**WORK TASK:**
Set down all the lines below, each one exactly as shown.

___ EXTRACTED MATERIAL

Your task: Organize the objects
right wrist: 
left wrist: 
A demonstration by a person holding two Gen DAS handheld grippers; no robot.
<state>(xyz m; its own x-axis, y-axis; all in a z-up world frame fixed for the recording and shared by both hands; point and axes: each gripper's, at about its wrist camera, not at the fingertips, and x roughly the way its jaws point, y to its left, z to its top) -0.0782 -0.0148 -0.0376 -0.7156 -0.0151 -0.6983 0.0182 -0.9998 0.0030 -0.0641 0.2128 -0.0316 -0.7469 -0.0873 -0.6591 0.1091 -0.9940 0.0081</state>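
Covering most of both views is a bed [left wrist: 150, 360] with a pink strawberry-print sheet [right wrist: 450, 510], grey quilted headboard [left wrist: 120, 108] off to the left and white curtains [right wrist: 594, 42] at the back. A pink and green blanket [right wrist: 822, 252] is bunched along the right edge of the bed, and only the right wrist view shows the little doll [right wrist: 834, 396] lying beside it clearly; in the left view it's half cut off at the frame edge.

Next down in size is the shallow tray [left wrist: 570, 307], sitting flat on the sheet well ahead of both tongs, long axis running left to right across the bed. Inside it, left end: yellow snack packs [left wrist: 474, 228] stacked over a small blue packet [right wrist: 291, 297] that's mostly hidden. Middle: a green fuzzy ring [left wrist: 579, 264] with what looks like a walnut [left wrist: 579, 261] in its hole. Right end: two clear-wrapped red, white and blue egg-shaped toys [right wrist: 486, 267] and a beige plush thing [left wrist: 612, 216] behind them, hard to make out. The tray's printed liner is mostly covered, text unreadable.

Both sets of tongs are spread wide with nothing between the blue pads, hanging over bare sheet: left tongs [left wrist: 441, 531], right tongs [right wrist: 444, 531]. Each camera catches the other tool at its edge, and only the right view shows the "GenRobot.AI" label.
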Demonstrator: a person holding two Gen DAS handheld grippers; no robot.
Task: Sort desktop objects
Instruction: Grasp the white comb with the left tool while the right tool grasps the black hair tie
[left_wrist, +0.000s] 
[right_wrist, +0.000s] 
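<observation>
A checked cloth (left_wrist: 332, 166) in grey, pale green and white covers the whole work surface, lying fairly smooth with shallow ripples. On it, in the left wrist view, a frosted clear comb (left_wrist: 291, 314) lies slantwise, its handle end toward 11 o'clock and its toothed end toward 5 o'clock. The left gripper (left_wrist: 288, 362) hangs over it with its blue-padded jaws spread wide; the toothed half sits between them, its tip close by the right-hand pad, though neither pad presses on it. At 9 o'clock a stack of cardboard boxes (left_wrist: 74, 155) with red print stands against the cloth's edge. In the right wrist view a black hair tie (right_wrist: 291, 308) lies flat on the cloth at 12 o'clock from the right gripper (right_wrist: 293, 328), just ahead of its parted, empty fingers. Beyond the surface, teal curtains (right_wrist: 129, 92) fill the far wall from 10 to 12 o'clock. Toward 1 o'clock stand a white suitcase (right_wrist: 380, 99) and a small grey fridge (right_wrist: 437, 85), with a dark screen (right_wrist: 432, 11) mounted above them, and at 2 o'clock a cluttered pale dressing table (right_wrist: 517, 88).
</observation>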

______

**TASK ANSWER:**
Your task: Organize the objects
right wrist: 
left wrist: 
A demonstration by a person holding two Gen DAS handheld grippers; no robot.
<state>(xyz m; its own x-axis, y-axis; all in a z-up world frame fixed for the recording and shared by both hands; point and axes: each gripper's, at about its wrist camera, not at the fingertips, and x roughly the way its jaws point, y to its left, z to its top) -0.0782 -0.0148 -0.0376 -0.7156 -0.0151 -0.6983 0.0182 -0.9998 0.0030 -0.0641 0.2128 -0.0316 -0.7469 -0.0873 -0.6591 0.1091 -0.9940 0.0081</state>
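Covering most of both views is a bed [left wrist: 150, 360] with a pink strawberry-print sheet [right wrist: 450, 510], grey quilted headboard [left wrist: 120, 108] off to the left and white curtains [right wrist: 594, 42] at the back. A pink and green blanket [right wrist: 822, 252] is bunched along the right edge of the bed, and only the right wrist view shows the little doll [right wrist: 834, 396] lying beside it clearly; in the left view it's half cut off at the frame edge.

Next down in size is the shallow tray [left wrist: 570, 307], sitting flat on the sheet well ahead of both tongs, long axis running left to right across the bed. Inside it, left end: yellow snack packs [left wrist: 474, 228] stacked over a small blue packet [right wrist: 291, 297] that's mostly hidden. Middle: a green fuzzy ring [left wrist: 579, 264] with what looks like a walnut [left wrist: 579, 261] in its hole. Right end: two clear-wrapped red, white and blue egg-shaped toys [right wrist: 486, 267] and a beige plush thing [left wrist: 612, 216] behind them, hard to make out. The tray's printed liner is mostly covered, text unreadable.

Both sets of tongs are spread wide with nothing between the blue pads, hanging over bare sheet: left tongs [left wrist: 441, 531], right tongs [right wrist: 444, 531]. Each camera catches the other tool at its edge, and only the right view shows the "GenRobot.AI" label.
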Demonstrator: a person holding two Gen DAS handheld grippers; no robot.
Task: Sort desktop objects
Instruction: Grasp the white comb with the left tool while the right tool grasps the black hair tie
[left_wrist, +0.000s] 
[right_wrist, +0.000s] 
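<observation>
A checked cloth (left_wrist: 332, 166) in grey, pale green and white covers the whole work surface, lying fairly smooth with shallow ripples. On it, in the left wrist view, a frosted clear comb (left_wrist: 291, 314) lies slantwise, its handle end toward 11 o'clock and its toothed end toward 5 o'clock. The left gripper (left_wrist: 288, 362) hangs over it with its blue-padded jaws spread wide; the toothed half sits between them, its tip close by the right-hand pad, though neither pad presses on it. At 9 o'clock a stack of cardboard boxes (left_wrist: 74, 155) with red print stands against the cloth's edge. In the right wrist view a black hair tie (right_wrist: 291, 308) lies flat on the cloth at 12 o'clock from the right gripper (right_wrist: 293, 328), just ahead of its parted, empty fingers. Beyond the surface, teal curtains (right_wrist: 129, 92) fill the far wall from 10 to 12 o'clock. Toward 1 o'clock stand a white suitcase (right_wrist: 380, 99) and a small grey fridge (right_wrist: 437, 85), with a dark screen (right_wrist: 432, 11) mounted above them, and at 2 o'clock a cluttered pale dressing table (right_wrist: 517, 88).
</observation>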

With that, the exercise is done.